I reading a blog post with a microbenchmark [1]. The microbenchmark, when
run on the client VM, triggers an OSR compilation of Client1.main() by C1;
all method invocations on the local variable "list" were not inlined. At
first I thought it was weird: since there's only one definition of "list",
all of its uses should know its exact type, and thus should be able to get
inlined. I tried moving the code in main() to another method, so that it can
get a standard compilation, and found those methods were indeed inlined when
standard compiled.

So apparently the difference had to do with OSRs. The I realized it was the
extra Phi introduced by the OSR entry that lost the exact type information.
And it wasn't just in OSRs, Phi nodes in C1 HIR always loses exact type
information, becuase it doesn't override Instruction::exact_type(). C1 will
not inline "list.size()" in the code snippet below, which contains diamond
control flow, with different definitions of the same variable:

public static void test(String[] args) {
  List<?> list;
  if (args.length % 2 == 0) {
    list = new ArrayList<String>();   // a1
  } else {
    list = new ArrayList<String>(32); // a2
  }

  // a3 = Phi(a1, a2)
  int size = list.size(); // a3.invokeinterface() java/util/List.size()I
  System.out.println(size);
}

Even if the local variable "list" always holds a reference to an ArrayList
instance, the Phi node stops the exact type information to flow through it,
so the "list.size()" call site can't be inlined.

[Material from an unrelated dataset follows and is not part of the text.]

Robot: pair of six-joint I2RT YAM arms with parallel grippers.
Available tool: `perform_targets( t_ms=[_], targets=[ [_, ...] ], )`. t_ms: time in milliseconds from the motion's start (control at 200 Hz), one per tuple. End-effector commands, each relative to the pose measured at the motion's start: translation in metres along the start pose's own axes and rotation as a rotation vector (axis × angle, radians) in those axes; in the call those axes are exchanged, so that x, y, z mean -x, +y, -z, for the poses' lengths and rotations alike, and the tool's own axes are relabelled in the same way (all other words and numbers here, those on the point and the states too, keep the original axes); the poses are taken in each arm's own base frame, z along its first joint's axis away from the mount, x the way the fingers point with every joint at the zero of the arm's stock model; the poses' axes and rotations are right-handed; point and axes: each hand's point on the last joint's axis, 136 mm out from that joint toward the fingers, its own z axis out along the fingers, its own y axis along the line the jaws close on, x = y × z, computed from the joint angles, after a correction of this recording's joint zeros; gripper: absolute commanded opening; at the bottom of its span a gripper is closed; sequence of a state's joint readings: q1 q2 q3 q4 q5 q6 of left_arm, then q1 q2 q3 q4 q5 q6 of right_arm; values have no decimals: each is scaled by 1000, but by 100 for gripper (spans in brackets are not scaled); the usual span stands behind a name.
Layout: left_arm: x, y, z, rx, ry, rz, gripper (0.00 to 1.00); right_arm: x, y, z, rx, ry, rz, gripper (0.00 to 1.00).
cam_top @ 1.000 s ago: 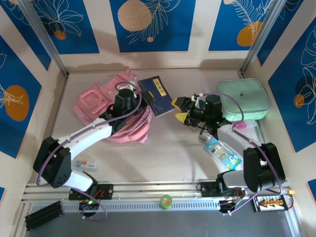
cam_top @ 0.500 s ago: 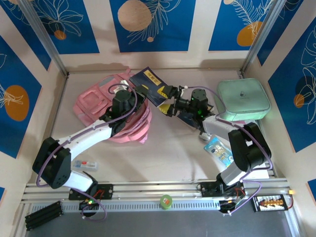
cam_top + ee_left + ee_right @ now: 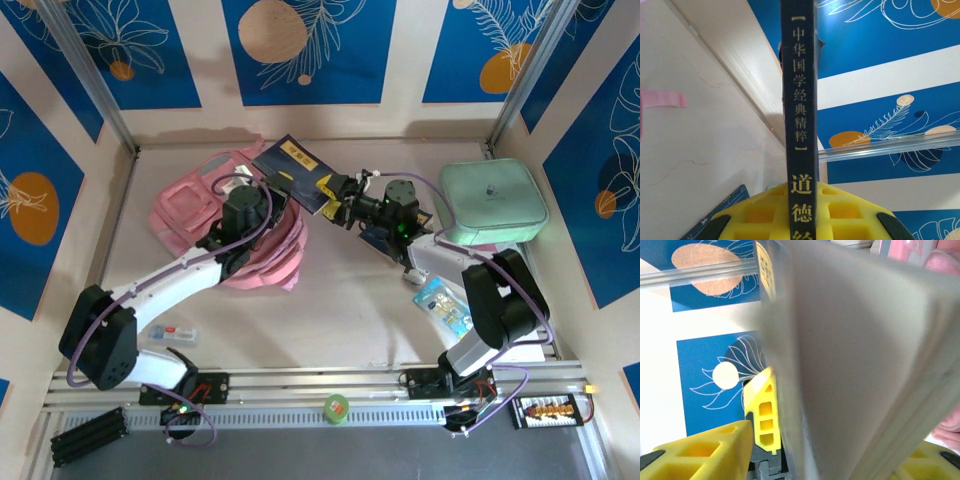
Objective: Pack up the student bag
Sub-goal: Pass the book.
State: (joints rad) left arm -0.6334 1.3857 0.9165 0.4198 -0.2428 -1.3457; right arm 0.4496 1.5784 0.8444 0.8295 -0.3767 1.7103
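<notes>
The student bag (image 3: 190,215), a soft pink backpack, lies at the left middle of the table; its pink strap (image 3: 660,98) and fabric (image 3: 940,260) also show. A dark blue book (image 3: 295,165) with gold lettering is held above the bag's right side. My left gripper (image 3: 270,200) is shut on it, and its yellow fingers (image 3: 855,215) clamp the spine (image 3: 801,125). My right gripper (image 3: 335,192) is at the book's right corner. The page edge (image 3: 855,355) stands between its jaws, with one yellow finger (image 3: 762,415) against the cover. I cannot see whether both sides press.
A mint-green zip case (image 3: 493,200) sits at the back right. A blue snack packet (image 3: 445,305) lies near the right arm's base, and a flat dark blue item (image 3: 382,238) lies under that arm. A small tube (image 3: 172,333) is at front left, a green tape roll (image 3: 336,406) on the rail.
My right gripper has swung left to the book's right corner, and its jaws have narrowed around it. The book has shifted towards the back left, still in my left gripper.
</notes>
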Motion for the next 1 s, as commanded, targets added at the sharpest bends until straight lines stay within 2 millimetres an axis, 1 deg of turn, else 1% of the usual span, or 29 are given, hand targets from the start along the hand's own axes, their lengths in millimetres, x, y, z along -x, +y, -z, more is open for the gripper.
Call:
perform_targets(
  t_ms=[0, 110, 225, 260, 295, 375, 425, 455, 510, 530, 580, 660, 690, 715, 765, 805, 915, 995],
  targets=[
    [7, -19, 10, -63, -32, 22, 0, 7, 18, 11, 49, -54, 56, 49],
    [7, -16, 12, -50, -32, 11, 0, 10, 18, 16, 56, -68, 69, 36],
    [6, -14, 13, -45, -27, -1, 0, 10, 16, 19, 40, -69, 90, 13],
    [4, -13, 13, -42, -22, -7, 0, 10, 14, 20, 26, -71, 93, 10],
    [2, -12, 13, -38, -16, -10, 6, 10, 14, 21, 15, -75, 104, 7],
    [0, -4, 13, -17, -8, -26, 25, 9, 11, 25, -11, -86, 130, 6],
    [0, 4, 15, 12, -5, -55, 42, 11, 9, 28, -26, -100, 148, 5],
    [0, 10, 17, 40, 1, -79, 50, 12, 9, 31, -35, -108, 155, 4],
    [-1, 22, 22, 97, 20, -151, 60, 14, 5, 37, -55, -125, 169, 4],
    [-1, 27, 25, 120, 27, -178, 66, 15, 3, 40, -64, -131, 172, 3],
    [-1, 39, 33, 181, 51, -263, 74, 18, 0, 46, -85, -147, 182, 3],
    [-1, 48, 48, 259, 105, -431, 83, 24, -5, 59, -124, -178, 208, 3],
    [-1, 56, 54, 306, 132, -483, 87, 27, -8, 63, -143, -190, 219, 3],
    [0, 57, 58, 328, 151, -526, 91, 28, -10, 67, -159, -199, 229, 3],
    [1, 60, 66, 364, 189, -632, 94, 31, -11, 74, -193, -220, 254, 3],
    [5, 65, 72, 407, 207, -700, 100, 33, -12, 79, -219, -237, 272, 3],
    [14, 75, 84, 484, 249, -882, 100, 36, -9, 90, -259, -275, 321, 3],
    [12, 82, 84, 482, 318, -987, 100, 36, -7, 96, -270, -291, 344, 3]
  ],
)
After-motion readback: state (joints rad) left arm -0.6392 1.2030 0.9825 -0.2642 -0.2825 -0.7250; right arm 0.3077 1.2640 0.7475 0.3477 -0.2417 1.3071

I thought I'd be able to fix the problem by adding an implementation of
Phi::exact_type(), and I made a patch, avaiable at [2].

The basic idea is simple: if all operands of a Phi node agrees on a single
exact type, use it as the exact type of this Phi.
And some assumptions:
1. Because C1's HIR is in SSA form, the only kind of nodes that can have
cycles in data dependence graph is Phi. Cycles have to be broken when
recursively traversing the operands of a Phi node. If a cycle is found, I'll
just give up  finding the exact type of this Phi.
2. Unlike C2, which prunes the part of the graph not reachable from the OSR
entry point in OSR compilations, C1 always sees the whole graph of a method,
regardless of standard or an OSR compilation. If a variable needs a Phi and
the operands don't agree on a single exact type, standard compilation would
have noticed; otherwise, if a variable doesn't need a Phi, or it needs a Phi
but the operands agree on a single exact type, it should still hold in an
OSR compilation. So, if an operand of a Phi node is a UnsafeGetRaw (which
can only be introduced in an OSR entry), skipping it should be safe.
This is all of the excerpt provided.